YOUR TASK: Print all the entries exactly.

Records from a data collection

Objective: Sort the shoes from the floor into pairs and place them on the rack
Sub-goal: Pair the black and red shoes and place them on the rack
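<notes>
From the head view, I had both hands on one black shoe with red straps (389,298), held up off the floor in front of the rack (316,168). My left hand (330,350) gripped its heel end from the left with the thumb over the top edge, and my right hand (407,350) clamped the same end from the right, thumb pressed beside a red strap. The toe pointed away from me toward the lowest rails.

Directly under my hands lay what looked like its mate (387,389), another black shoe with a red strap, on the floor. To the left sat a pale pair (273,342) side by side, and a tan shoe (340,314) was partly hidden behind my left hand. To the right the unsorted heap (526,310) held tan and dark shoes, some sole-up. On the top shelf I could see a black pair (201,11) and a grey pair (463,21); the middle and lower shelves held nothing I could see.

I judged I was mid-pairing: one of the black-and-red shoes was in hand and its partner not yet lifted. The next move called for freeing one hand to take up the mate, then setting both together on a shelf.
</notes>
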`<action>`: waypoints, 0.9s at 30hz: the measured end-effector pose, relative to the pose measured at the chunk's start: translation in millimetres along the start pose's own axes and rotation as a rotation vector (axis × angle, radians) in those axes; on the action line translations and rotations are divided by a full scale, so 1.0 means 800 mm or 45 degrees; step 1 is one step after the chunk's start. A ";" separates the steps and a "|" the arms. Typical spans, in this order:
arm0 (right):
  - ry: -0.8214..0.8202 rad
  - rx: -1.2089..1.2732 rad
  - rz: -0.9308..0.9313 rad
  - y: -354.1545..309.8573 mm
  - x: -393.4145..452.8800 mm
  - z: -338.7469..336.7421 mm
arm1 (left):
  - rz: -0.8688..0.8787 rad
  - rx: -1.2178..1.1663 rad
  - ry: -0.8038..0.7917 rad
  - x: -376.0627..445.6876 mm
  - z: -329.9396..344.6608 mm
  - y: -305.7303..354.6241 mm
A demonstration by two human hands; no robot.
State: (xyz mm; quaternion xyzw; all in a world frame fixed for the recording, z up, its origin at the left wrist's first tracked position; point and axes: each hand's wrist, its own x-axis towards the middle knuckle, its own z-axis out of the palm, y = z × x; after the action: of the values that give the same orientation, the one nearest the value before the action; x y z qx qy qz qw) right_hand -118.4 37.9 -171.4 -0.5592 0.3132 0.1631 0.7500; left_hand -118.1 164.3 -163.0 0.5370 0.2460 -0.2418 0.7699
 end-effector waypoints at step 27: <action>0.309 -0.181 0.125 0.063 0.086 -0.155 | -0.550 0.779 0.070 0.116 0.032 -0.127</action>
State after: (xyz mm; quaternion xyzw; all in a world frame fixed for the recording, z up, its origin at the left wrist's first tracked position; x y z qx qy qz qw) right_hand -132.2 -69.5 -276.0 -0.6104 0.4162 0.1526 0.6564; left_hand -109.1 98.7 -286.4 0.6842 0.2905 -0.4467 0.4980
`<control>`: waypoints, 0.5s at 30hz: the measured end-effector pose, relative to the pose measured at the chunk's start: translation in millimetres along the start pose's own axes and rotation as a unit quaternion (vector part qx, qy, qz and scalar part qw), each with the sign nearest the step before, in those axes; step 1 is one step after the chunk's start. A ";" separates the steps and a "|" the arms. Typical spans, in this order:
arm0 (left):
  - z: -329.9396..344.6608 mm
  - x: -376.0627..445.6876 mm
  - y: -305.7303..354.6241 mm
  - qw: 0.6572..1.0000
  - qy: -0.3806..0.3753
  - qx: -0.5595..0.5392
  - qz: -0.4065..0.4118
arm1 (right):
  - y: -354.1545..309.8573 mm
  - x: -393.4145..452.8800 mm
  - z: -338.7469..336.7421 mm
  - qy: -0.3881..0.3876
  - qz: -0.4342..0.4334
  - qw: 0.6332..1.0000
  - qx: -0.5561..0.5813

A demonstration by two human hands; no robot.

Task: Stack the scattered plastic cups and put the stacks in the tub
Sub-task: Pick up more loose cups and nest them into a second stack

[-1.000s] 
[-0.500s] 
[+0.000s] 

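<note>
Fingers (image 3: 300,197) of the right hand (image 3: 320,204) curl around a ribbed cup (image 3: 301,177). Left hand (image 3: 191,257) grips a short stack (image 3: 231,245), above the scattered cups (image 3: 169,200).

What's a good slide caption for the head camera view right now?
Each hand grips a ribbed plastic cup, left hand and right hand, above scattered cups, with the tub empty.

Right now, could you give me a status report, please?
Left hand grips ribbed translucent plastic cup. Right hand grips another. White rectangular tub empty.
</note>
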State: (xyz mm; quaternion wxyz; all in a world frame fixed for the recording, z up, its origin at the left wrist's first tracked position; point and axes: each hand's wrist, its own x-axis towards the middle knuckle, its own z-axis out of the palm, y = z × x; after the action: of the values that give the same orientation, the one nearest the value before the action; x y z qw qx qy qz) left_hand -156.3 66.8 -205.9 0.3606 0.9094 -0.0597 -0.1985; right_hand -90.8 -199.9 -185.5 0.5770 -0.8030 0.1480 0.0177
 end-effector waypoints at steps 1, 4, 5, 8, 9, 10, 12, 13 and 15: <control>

ANSWER BOX:
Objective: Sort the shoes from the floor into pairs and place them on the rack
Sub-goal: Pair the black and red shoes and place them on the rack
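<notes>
From the head view, I had both hands on one black shoe with red straps (389,298), held up off the floor in front of the rack (316,168). My left hand (330,350) gripped its heel end from the left with the thumb over the top edge, and my right hand (407,350) clamped the same end from the right, thumb pressed beside a red strap. The toe pointed away from me toward the lowest rails.

Directly under my hands lay what looked like its mate (387,389), another black shoe with a red strap, on the floor. To the left sat a pale pair (273,342) side by side, and a tan shoe (340,314) was partly hidden behind my left hand. To the right the unsorted heap (526,310) held tan and dark shoes, some sole-up. On the top shelf I could see a black pair (201,11) and a grey pair (463,21); the middle and lower shelves held nothing I could see.

I judged I was mid-pairing: one of the black-and-red shoes was in hand and its partner not yet lifted. The next move called for freeing one hand to take up the mate, then setting both together on a shelf.
</notes>
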`<action>`: waypoints, 0.9s at 30hz: the measured end-effector pose, relative to the pose measured at the chunk's start: translation in millimetres along the start pose's own axes and rotation as a rotation vector (axis × angle, radians) in those axes; on the action line translations and rotations are divided by a full scale, so 1.0 means 800 mm or 45 degrees; step 1 is one step after the chunk's start. A ";" separates the steps and a "|" the arms. Typical spans, in this order:
arm0 (right):
  - ry: -0.8214..0.8202 rad
  - rx: -1.2089..1.2732 rad
  - rz: -0.9308..0.9313 rad
  - y: -354.1545..309.8573 mm
  - x: -393.4145..452.8800 mm
  - z: -338.7469..336.7421 mm
arm1 (left):
  - rz: -0.8688..0.8787 rad
  - rx: -1.2178..1.1663 rad
  - ry: -0.8038..0.7917 rad
  - x: -376.0627..445.6876 mm
  - z: -329.9396..344.6608 mm
  - y: -305.7303..354.6241 mm
A demonstration by two human hands; no robot.
State: (xyz mm; quaternion xyzw; all in a world frame fixed for the recording, z up, its origin at the left wrist's first tracked position; point and axes: each hand's wrist, its own x-axis towards the middle knuckle, its own z-axis out of the palm, y = z × x; after the action: of the values that give the same orientation, the one nearest the value before the action; x y z qx qy qz qw) right_hand -118.4 37.9 -171.4 -0.5592 0.3132 0.1631 0.7500; left_hand -118.1 164.3 -163.0 0.5370 0.2460 -0.2418 0.7699
 end-effector waypoints at step 27: <action>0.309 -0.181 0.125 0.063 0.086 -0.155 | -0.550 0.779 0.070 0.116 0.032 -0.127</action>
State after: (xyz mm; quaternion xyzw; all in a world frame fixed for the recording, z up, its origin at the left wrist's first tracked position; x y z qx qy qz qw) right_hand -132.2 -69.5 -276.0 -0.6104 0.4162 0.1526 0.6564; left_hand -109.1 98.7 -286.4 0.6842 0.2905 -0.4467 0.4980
`<control>`: waypoints, 0.5s at 30hz: the measured end-effector pose, relative to the pose measured at the chunk's start: translation in millimetres along the start pose's own axes and rotation as a unit quaternion (vector part qx, qy, qz and scalar part qw), each with the sign nearest the step before, in those axes; step 1 is one step after the chunk's start. A ";" separates the steps and a "|" the arms. Typical spans, in this order:
arm0 (left):
  - z: -329.9396..344.6608 mm
  - x: -376.0627..445.6876 mm
  - y: -305.7303..354.6241 mm
  - qw: 0.6572..1.0000
  - qy: -0.3806..0.3753
  - qx: -0.5595..0.5392
  - qz: -0.4065..0.4118
arm1 (right):
  - y: -354.1545..309.8573 mm
  - x: -393.4145..452.8800 mm
  - z: -338.7469..336.7421 mm
  - qy: -0.3881..0.3876
  - qz: -0.4342..0.4334
  - qw: 0.6332..1.0000
  - qx: -0.5561..0.5813

A demonstration by two human hands; no robot.

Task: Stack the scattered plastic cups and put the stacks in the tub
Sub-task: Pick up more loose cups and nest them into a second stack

[-1.000s] 
[-0.500s] 
[+0.000s] 

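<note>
Fingers (image 3: 300,197) of the right hand (image 3: 320,204) curl around a ribbed cup (image 3: 301,177). Left hand (image 3: 191,257) grips a short stack (image 3: 231,245), above the scattered cups (image 3: 169,200).

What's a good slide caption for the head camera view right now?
Each hand grips a ribbed plastic cup, left hand and right hand, above scattered cups, with the tub empty.

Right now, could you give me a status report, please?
Left hand grips ribbed translucent plastic cup. Right hand grips another. White rectangular tub empty.
</note>
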State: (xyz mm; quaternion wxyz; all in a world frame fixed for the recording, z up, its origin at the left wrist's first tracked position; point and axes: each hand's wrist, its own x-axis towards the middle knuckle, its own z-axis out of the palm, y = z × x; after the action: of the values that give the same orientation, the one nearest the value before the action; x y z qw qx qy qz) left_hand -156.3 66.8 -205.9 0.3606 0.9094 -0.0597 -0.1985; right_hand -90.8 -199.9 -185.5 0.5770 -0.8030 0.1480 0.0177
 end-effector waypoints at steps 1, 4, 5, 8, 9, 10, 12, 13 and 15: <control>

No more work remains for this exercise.